• **What the task requires**:
Each line shown below should be copied exactly.

• **Records provided**:
+ + + +

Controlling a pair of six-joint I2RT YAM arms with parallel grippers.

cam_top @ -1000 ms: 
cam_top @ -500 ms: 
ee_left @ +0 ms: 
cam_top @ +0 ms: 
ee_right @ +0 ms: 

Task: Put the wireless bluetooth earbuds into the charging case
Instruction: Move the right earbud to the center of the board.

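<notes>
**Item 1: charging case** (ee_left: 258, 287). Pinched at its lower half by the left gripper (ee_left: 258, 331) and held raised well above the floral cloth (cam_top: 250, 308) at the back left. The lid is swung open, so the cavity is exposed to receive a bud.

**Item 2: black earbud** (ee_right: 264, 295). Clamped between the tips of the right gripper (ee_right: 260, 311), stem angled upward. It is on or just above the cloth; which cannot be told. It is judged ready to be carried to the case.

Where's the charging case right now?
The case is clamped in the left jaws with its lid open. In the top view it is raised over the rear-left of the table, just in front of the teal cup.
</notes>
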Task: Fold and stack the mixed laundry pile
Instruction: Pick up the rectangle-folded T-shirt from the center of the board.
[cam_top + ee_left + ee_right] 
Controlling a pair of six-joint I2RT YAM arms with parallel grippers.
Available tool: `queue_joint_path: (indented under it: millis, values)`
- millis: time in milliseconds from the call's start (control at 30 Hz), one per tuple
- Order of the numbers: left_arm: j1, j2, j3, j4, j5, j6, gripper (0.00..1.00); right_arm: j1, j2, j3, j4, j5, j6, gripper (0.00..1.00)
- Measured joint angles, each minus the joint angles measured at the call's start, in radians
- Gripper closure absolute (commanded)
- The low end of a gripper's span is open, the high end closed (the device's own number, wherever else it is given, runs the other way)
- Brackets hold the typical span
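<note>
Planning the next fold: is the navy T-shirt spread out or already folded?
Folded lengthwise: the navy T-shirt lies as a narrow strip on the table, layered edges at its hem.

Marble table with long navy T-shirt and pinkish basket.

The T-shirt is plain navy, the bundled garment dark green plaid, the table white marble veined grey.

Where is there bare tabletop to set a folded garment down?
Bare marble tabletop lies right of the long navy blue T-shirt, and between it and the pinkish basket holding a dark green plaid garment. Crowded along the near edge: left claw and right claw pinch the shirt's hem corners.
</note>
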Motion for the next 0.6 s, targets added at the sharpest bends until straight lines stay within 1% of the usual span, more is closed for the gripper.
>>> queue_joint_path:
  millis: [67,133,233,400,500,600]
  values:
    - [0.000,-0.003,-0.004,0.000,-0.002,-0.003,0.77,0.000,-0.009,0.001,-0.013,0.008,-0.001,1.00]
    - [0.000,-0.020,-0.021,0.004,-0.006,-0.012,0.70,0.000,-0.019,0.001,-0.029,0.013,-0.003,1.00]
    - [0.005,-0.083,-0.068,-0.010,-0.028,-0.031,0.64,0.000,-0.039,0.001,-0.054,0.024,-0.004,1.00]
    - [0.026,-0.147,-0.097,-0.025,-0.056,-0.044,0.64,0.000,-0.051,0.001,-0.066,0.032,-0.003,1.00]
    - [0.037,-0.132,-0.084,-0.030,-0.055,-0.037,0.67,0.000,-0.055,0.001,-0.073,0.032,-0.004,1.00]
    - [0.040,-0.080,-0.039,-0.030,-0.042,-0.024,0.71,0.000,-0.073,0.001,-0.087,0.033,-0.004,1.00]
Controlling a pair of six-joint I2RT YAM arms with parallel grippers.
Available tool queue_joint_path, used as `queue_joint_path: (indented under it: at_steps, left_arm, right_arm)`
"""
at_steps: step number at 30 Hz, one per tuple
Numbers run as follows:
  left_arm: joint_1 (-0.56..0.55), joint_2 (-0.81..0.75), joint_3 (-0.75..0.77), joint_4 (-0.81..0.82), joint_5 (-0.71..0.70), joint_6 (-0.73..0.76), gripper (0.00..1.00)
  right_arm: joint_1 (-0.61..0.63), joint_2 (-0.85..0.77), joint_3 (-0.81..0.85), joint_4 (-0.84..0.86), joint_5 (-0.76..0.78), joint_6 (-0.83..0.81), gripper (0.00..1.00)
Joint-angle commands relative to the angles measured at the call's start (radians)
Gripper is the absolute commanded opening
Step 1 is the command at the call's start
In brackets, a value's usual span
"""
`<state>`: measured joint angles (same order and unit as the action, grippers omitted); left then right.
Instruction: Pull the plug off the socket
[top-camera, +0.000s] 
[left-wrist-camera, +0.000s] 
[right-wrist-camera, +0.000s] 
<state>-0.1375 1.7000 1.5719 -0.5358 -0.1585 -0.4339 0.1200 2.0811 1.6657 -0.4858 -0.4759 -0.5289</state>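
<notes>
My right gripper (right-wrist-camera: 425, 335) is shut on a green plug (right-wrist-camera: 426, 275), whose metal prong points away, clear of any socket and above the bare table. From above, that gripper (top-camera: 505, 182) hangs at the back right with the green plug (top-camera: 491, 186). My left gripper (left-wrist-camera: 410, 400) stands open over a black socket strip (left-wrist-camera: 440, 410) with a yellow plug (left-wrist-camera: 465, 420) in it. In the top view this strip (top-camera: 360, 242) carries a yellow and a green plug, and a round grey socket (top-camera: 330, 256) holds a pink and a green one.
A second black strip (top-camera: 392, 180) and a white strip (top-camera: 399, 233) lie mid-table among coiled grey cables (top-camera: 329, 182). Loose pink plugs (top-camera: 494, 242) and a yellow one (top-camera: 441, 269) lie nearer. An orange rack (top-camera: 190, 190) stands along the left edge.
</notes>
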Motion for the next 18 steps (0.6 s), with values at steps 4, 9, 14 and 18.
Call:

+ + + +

• **Response to the task**:
Controlling a pair of six-joint I2RT YAM arms with parallel grippers.

cam_top @ -1000 ms: 
cam_top @ -500 ms: 
ee_left @ +0 ms: 
cam_top @ +0 ms: 
ee_right @ +0 ms: 

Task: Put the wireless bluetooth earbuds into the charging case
Instruction: Move the right earbud to the center of the board.

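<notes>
**Item 1: charging case** (ee_left: 258, 287). Pinched at its lower half by the left gripper (ee_left: 258, 331) and held raised well above the floral cloth (cam_top: 250, 308) at the back left. The lid is swung open, so the cavity is exposed to receive a bud.

**Item 2: black earbud** (ee_right: 264, 295). Clamped between the tips of the right gripper (ee_right: 260, 311), stem angled upward. It is on or just above the cloth; which cannot be told. It is judged ready to be carried to the case.

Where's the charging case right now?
The case is clamped in the left jaws with its lid open. In the top view it is raised over the rear-left of the table, just in front of the teal cup.
</notes>
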Task: Fold and stack the mixed laundry pile
Instruction: Pick up the rectangle-folded T-shirt from the center of the board.
[cam_top + ee_left + ee_right] 
Controlling a pair of six-joint I2RT YAM arms with parallel grippers.
Available tool: `queue_joint_path: (indented under it: millis, values)`
- millis: time in milliseconds from the call's start (control at 30 Hz), one per tuple
- Order of the numbers: left_arm: j1, j2, j3, j4, j5, j6, gripper (0.00..1.00); right_arm: j1, j2, j3, j4, j5, j6, gripper (0.00..1.00)
- Measured joint angles, each minus the joint angles measured at the call's start, in radians
- Gripper closure absolute (commanded)
- The low end of a gripper's span is open, the high end closed (the device's own number, wherever else it is given, runs the other way)
- Brackets hold the typical span
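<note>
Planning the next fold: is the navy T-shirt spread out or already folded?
Folded lengthwise: the navy T-shirt lies as a narrow strip on the table, layered edges at its hem.

Marble table with long navy T-shirt and pinkish basket.

The T-shirt is plain navy, the bundled garment dark green plaid, the table white marble veined grey.

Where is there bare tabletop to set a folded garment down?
Bare marble tabletop lies right of the long navy blue T-shirt, and between it and the pinkish basket holding a dark green plaid garment. Crowded along the near edge: left claw and right claw pinch the shirt's hem corners.
</note>
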Motion for the next 0.6 s, targets added at the sharpest bends until straight lines stay within 1% of the usual span, more is closed for the gripper.
>>> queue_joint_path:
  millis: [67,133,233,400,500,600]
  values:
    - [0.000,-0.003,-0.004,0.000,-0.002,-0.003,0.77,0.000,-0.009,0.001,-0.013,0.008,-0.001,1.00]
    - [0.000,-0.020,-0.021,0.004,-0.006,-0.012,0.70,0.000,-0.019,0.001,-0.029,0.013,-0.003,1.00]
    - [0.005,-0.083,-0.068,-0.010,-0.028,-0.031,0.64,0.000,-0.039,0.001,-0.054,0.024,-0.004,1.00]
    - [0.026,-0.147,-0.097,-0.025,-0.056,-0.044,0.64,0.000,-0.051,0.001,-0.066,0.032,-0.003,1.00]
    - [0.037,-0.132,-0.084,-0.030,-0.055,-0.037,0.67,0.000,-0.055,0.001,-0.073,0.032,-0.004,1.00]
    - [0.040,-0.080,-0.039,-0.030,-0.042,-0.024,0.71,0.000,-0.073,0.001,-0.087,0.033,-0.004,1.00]
Controlling a pair of six-joint I2RT YAM arms with parallel grippers.
Available tool queue_joint_path, used as `queue_joint_path: (indented under it: at_steps, left_arm, right_arm)`
"""
at_steps: step number at 30 Hz, one per tuple
Numbers run as follows:
  left_arm: joint_1 (-0.56..0.55), joint_2 (-0.81..0.75), joint_3 (-0.75..0.77), joint_4 (-0.81..0.82), joint_5 (-0.71..0.70), joint_6 (-0.73..0.76), gripper (0.00..1.00)
  right_arm: joint_1 (-0.61..0.63), joint_2 (-0.85..0.77), joint_3 (-0.81..0.85), joint_4 (-0.84..0.86), joint_5 (-0.76..0.78), joint_6 (-0.83..0.81), gripper (0.00..1.00)
Joint-angle commands relative to the angles measured at the call's start (radians)
Gripper is the absolute commanded opening
Step 1 is the command at the call's start
In brackets, a value's usual span
"""
`<state>`: measured joint angles (same order and unit as the action, grippers omitted); left then right.
Instruction: Pull the plug off the socket
[top-camera, +0.000s] 
[left-wrist-camera, +0.000s] 
[right-wrist-camera, +0.000s] 
<state>-0.1375 1.7000 1.5719 -0.5358 -0.1585 -0.4339 0.1200 2.0811 1.6657 -0.4858 -0.4759 -0.5289</state>
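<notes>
My right gripper (right-wrist-camera: 425, 335) is shut on a green plug (right-wrist-camera: 426, 275), whose metal prong points away, clear of any socket and above the bare table. From above, that gripper (top-camera: 505, 182) hangs at the back right with the green plug (top-camera: 491, 186). My left gripper (left-wrist-camera: 410, 400) stands open over a black socket strip (left-wrist-camera: 440, 410) with a yellow plug (left-wrist-camera: 465, 420) in it. In the top view this strip (top-camera: 360, 242) carries a yellow and a green plug, and a round grey socket (top-camera: 330, 256) holds a pink and a green one.
A second black strip (top-camera: 392, 180) and a white strip (top-camera: 399, 233) lie mid-table among coiled grey cables (top-camera: 329, 182). Loose pink plugs (top-camera: 494, 242) and a yellow one (top-camera: 441, 269) lie nearer. An orange rack (top-camera: 190, 190) stands along the left edge.
</notes>
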Motion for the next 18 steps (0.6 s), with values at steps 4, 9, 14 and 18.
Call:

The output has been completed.